Selby Canal - History

History

In the late 1760s, there was dissatisfaction with the state of the Aire and Calder Navigation, and there were several schemes to bypass part or all of it. John Longbotham was employed by some of the backers for the Leeds and Liverpool Canal to survey a route from Leeds to Selby, although the Leeds and Selby Canal was not officially supported by the Leeds and Liverpool undertaking. The canal would have been just over 23 miles (37 km) long, with ten locks, a ten-arched aqueduct over the River Aire at Hunslet, and a 400-yard (370 m) tunnel at Fairburn. The estimated cost of £59,468 was raised in two months, and a bill was presented to Parliament in December 1772, as was another by the Aire and Calder Navigation for improvements to the Aire below Haddlesey.

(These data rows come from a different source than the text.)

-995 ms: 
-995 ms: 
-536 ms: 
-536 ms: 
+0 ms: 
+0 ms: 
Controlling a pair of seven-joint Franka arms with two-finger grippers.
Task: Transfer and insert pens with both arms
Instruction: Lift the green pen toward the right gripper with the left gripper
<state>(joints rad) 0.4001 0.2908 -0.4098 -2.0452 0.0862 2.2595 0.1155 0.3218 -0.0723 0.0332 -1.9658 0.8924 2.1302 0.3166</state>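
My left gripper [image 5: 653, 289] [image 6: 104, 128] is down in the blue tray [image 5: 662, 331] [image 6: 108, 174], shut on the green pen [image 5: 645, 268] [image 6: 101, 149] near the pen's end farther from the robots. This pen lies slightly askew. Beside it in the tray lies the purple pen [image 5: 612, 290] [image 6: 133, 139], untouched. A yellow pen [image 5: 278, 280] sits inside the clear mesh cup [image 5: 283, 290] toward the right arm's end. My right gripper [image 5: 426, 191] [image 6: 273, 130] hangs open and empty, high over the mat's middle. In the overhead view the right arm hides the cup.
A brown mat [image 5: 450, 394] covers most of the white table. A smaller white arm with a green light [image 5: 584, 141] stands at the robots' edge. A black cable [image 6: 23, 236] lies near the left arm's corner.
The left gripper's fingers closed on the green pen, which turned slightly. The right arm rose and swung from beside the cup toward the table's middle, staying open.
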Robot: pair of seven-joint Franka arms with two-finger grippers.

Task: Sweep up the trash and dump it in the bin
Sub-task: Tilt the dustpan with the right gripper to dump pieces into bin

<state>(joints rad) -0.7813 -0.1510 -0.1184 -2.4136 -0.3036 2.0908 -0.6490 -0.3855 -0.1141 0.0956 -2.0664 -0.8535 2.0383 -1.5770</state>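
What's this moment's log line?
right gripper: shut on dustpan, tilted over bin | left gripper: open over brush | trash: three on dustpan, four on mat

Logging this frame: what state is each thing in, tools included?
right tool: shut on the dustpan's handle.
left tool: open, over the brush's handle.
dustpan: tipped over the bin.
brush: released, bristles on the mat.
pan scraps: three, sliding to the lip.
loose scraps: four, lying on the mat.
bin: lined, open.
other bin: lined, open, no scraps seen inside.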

The Parliamentary committee found a number of issues with the Leeds and Selby scheme, and generally favoured improvements to the Aire, but no decision was made on either proposal.

Following the impasse, the Aire and Calder decided that a route to Selby might be a better solution than improvements to the lower Aire, and William Jessop, working for John Smeaton, surveyed a route that ran from Haddlesey to Selby, which would require a lock at Selby, where the canal joined the River Ouse, and floodgates at Haddlesey. By the spring of 1774, the Leeds and Selby Canal was supported by the Leeds and Liverpool company, and rival bills were presented to Parliament. The Leeds and Selby proposal was defeated, but the Aire and Calder bill became an Act of Parliament on 14 June 1774.

The company employed Jessop as engineer on a part-time basis, with John Gott acting as the resident engineer. James and John Pinkerton were the main contractors, and construction began in early 1775. A great celebration was held at Selby on 29 April 1778, when the canal opened, having cost £20,000. The town of Selby flourished following the opening, with a custom house which enabled traffic to proceed straight to the North Sea without stopping at Hull. While the canal was fairly successful, there were some problems. There was a 2-mile (3.2 km) section where the banks consisted of loose sand, which had to be regularly dredged to prevent the sand blocking it, and Elias Wright, who was the engineer in 1797, complained that the depth of only 3.5 feet (1.1 m) was too shallow, and that extra boards had to be kept on Haddlesey weir to maintain the water levels. As cargoes increased the canal became too shallow for the larger barges.